● DESCRIPTION OF THE TASK: Reading the records beneath this task, work out how many lines contain the word "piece" and reply with only that number.

● DATASET ENTRIES:
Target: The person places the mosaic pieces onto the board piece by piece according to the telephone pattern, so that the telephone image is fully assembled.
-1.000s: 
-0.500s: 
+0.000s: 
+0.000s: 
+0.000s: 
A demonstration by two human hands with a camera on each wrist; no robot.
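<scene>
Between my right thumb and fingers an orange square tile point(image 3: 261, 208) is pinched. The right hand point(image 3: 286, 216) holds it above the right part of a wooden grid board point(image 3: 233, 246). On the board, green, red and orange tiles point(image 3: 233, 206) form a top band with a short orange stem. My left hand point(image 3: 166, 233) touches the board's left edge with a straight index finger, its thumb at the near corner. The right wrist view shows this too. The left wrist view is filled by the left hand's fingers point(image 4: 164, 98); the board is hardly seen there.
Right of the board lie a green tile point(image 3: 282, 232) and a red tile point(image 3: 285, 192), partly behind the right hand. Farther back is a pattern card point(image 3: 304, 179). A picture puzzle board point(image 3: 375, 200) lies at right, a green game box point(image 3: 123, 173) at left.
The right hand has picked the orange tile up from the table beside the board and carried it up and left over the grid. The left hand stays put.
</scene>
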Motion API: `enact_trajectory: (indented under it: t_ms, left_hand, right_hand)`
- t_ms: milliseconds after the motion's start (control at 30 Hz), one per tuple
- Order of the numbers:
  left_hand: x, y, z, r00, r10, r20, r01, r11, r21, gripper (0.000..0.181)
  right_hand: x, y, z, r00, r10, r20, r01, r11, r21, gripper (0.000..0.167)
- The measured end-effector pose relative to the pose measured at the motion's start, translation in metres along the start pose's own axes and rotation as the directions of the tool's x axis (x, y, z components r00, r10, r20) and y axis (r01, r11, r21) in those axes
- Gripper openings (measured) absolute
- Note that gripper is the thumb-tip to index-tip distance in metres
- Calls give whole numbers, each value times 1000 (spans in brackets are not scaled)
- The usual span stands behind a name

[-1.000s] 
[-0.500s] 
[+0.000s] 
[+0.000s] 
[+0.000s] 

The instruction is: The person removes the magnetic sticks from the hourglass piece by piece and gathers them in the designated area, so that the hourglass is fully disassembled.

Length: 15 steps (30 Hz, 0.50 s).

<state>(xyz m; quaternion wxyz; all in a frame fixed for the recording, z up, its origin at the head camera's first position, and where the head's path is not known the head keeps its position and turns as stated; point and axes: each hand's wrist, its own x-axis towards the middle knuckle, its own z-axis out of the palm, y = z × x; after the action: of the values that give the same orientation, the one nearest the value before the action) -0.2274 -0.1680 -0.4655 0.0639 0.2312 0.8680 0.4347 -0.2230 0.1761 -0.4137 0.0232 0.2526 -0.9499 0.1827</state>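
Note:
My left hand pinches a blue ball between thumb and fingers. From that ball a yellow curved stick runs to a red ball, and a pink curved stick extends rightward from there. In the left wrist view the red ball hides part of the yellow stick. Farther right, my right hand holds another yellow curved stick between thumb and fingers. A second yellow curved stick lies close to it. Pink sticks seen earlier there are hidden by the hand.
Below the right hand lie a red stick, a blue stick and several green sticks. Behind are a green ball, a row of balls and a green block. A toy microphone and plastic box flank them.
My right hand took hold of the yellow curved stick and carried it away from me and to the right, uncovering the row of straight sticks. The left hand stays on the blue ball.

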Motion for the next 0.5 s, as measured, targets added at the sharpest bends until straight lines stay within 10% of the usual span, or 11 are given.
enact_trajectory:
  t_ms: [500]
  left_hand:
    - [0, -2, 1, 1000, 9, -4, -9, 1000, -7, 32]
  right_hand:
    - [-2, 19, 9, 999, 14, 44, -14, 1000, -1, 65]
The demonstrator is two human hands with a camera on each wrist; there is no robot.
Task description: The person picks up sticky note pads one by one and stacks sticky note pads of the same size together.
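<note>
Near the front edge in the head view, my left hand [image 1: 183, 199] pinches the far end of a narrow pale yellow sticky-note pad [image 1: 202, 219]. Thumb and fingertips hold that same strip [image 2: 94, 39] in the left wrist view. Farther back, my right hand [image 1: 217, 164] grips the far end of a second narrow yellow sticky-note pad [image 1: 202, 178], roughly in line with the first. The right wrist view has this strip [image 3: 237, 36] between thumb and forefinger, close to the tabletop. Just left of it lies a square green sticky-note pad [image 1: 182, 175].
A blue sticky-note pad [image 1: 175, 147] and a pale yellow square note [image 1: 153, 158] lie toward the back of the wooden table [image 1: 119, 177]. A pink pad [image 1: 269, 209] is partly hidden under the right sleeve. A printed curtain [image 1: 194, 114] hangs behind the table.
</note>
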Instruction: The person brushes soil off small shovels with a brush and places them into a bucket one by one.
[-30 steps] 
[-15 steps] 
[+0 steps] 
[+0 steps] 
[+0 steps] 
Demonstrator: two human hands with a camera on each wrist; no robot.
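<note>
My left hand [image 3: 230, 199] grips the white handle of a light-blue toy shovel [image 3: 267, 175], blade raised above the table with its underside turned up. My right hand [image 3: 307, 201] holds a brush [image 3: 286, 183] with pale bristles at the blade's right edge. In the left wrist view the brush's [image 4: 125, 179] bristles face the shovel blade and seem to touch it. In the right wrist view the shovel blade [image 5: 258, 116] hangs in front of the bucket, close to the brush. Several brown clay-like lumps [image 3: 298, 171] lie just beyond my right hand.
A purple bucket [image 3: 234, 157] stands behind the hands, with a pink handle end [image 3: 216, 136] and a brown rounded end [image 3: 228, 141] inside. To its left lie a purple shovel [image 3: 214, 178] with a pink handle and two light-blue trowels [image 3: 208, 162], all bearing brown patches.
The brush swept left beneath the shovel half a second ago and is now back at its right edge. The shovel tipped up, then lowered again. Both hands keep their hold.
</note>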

● YOUR SOLUTION: 2